PROVIDED DATA »
>>>>>
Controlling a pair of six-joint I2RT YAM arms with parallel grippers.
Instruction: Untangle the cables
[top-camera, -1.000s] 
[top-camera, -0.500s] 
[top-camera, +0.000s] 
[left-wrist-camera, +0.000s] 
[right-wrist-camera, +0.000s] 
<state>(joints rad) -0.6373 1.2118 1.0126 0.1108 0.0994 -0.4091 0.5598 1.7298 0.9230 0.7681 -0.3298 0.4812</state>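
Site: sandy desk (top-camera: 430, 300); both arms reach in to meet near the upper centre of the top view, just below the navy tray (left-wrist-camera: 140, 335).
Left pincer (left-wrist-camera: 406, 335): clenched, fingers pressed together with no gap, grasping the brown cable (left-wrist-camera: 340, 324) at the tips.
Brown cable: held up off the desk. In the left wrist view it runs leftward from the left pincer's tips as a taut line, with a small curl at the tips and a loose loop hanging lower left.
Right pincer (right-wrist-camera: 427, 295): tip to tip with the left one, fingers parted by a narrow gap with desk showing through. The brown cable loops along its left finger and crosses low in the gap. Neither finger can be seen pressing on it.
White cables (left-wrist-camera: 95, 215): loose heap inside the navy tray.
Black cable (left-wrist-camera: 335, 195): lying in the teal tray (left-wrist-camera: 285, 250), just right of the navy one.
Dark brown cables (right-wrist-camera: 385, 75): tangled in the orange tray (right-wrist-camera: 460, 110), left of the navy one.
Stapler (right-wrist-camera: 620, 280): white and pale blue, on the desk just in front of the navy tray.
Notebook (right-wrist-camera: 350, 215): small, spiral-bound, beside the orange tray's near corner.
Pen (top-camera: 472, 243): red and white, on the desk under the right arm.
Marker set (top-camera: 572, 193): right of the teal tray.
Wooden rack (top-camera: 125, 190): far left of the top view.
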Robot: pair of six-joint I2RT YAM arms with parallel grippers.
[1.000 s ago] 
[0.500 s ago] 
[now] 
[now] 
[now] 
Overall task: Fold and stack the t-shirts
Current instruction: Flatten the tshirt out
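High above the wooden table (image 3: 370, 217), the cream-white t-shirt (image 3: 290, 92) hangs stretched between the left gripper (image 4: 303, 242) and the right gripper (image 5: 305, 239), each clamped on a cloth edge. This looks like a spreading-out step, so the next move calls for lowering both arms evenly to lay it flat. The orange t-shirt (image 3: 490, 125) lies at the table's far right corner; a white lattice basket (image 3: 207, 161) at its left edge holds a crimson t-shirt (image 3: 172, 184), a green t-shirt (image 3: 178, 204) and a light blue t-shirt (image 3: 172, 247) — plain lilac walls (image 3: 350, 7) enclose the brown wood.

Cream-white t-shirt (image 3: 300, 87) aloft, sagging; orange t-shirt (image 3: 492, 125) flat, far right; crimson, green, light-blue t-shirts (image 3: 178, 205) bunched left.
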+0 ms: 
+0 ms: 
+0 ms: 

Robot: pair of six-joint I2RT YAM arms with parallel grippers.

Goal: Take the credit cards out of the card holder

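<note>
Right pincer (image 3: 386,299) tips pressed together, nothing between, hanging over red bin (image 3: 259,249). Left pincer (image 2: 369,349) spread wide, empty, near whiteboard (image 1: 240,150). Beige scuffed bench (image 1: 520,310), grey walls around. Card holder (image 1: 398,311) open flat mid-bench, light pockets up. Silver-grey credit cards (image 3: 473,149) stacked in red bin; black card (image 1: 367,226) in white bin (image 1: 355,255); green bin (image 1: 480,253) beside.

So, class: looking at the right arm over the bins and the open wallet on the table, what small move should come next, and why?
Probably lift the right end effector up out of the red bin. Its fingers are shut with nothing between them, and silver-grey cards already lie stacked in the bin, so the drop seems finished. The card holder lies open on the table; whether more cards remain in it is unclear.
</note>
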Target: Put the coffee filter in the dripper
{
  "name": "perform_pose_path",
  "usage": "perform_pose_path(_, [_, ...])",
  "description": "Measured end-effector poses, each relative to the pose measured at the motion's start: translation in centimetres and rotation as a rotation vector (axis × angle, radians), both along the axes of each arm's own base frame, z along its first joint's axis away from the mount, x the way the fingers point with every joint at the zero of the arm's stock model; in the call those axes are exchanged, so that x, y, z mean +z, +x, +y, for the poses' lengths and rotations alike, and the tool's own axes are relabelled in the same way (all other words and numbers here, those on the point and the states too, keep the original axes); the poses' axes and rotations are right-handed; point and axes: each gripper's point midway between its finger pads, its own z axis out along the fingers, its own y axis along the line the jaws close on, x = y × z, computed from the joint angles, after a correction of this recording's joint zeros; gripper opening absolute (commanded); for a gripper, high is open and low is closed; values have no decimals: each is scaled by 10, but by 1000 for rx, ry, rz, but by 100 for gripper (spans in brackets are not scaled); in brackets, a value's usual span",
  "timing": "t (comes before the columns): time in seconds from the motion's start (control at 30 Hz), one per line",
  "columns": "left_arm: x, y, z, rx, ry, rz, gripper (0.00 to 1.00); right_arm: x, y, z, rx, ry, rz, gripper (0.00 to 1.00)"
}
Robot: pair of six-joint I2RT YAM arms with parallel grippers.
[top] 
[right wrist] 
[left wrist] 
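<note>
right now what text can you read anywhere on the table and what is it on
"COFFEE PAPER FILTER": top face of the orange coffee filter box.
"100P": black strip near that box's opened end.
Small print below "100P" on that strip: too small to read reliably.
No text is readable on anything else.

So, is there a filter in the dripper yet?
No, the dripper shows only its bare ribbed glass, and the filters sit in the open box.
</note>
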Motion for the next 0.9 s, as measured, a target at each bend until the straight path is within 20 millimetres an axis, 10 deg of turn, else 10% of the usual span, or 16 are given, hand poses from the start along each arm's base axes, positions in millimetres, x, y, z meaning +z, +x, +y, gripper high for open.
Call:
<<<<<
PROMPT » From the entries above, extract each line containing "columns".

RESULT FOR THIS TASK »
  "timing": "t (comes before the columns): time in seconds from the motion's start (control at 30 Hz), one per line",
  "columns": "left_arm: x, y, z, rx, ry, rz, gripper (0.00 to 1.00); right_arm: x, y, z, rx, ry, rz, gripper (0.00 to 1.00)"

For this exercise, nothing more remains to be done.